Удовлетворенным взглядом человека, которому ничего больше не нужно, он обвел зал и вдруг узнал Ивана Суреновича. Узнал не сразу, хотя Иван Суренович, как всегда, был осанист и добротно, чуть старомодно элегантен. И все же это был совсем не тот человек, с которым месяц назад они пили чай на дачной веранде, на этого человека решительно никто не оборачивался, и никто перед ним не расступался, его могли, пожалуй, и локтями задеть непочтительно, не удостаивая чересчур любезными извинениями. Иван Суренович глядел с обычной своей хитрецой, сощурив и без того небольшие свои глаза, уверенность в себе его не покинула, ноги держали. И тем не менее это был человек, которого не узнавали, к которому очень надо было приглядеться, чтобы его узнать.
«Ну зачем, зачем он пришел, что ему здесь надо? — без стеснения подумал Павел Федорович, чувствуя, как закипает в груди глухая досада. — Что ему с внуками не сидится, в самом деле, или в жэковском товарищеском суде…»
1986
После сорока Шадров вдруг стал нравиться женщинам. Сначала он не осознал этого факта, заметив явное к себе внимание со стороны одной из сослуживиц, в конце концов и прежде такое иногда случалось. И когда другая из мимолетных знакомых с охотой пошла навстречу его не слишком настойчивым ухаживаньям, он вновь не вывел из данной удачи никакого особого правила, повезло так повезло. Потом, однако, начал замечать, что осечек в его реальных и лишь возможных, так сказать, намеком промелькнувших контактах с женщинами почти не бывает. Это было тем более поразительно, что раньше, в молодые свои годы, Шадров никак не мог считаться покорителем сердец. Он считался скорее «страдателем», бытует в мужском кругу одно такое не очень-то лестное определение.
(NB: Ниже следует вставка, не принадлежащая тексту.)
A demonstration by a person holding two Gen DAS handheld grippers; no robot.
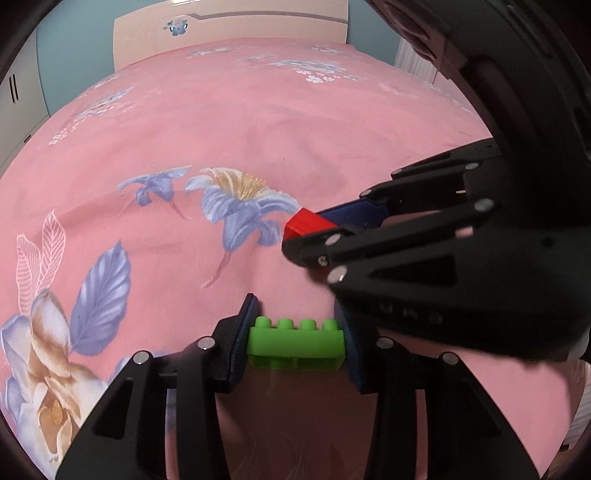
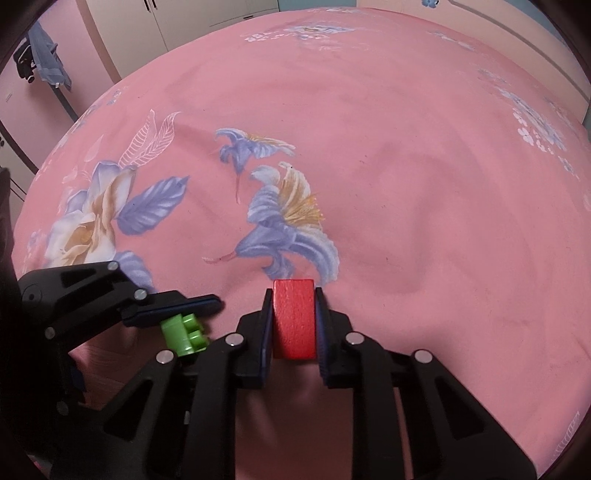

Им клеймят тех, кого в высокой поэзии называют рыцарями неразделенной любви, неудачников, которые понапрасну норовят убедить отвергнувшую их возлюбленную свидетельствами бескорыстной преданности, знаками своей не требующей вознаграждения верности. Самое замечательное, что высокое поэтическое определение ничуть не противоречит подловато-низкому: все дело в том, как посмотреть. Теперь же Шадров с любой точки зрения имел право если уж не слыть Дон Жуаном, то, по крайней мере, спокойно и несуетливо знать себе цену. Однажды его как будто озарило: в этом самом спокойствии и крылся секрет его внезапной притягательности для прекрасного пола. А он-то мучился догадками, даже в зеркало смотрелся, как в юности, пытаясь отыскать в своем наизусть знакомом лице какие-то неведомые значительные черты. Внешность его, на беспристрастный собственный взгляд, оставалась, как и была, весьма заурядной, разве что теперь, в отличие от юных лет, его это нимало не огорчало. То есть опять-таки он был спокоен по поводу того, что прежде заставляло его нервничать, страдать, старался переубедить себя или обмануть, что, в сущности, одно и то же. Странно, конечно, если учесть, что воспитанный на книгах Шадров привык считать именно нервность и даже некоторую взвинченность признаками природной незаурядности, странно, что именно преодолев эту самую взвинченность, обратил он на себя благосклонное женское внимание, тут уж одно из двух: либо книжное представление о привлекательности нервных натур устарело, либо незаурядность сама по себе мало кого ныне волнует.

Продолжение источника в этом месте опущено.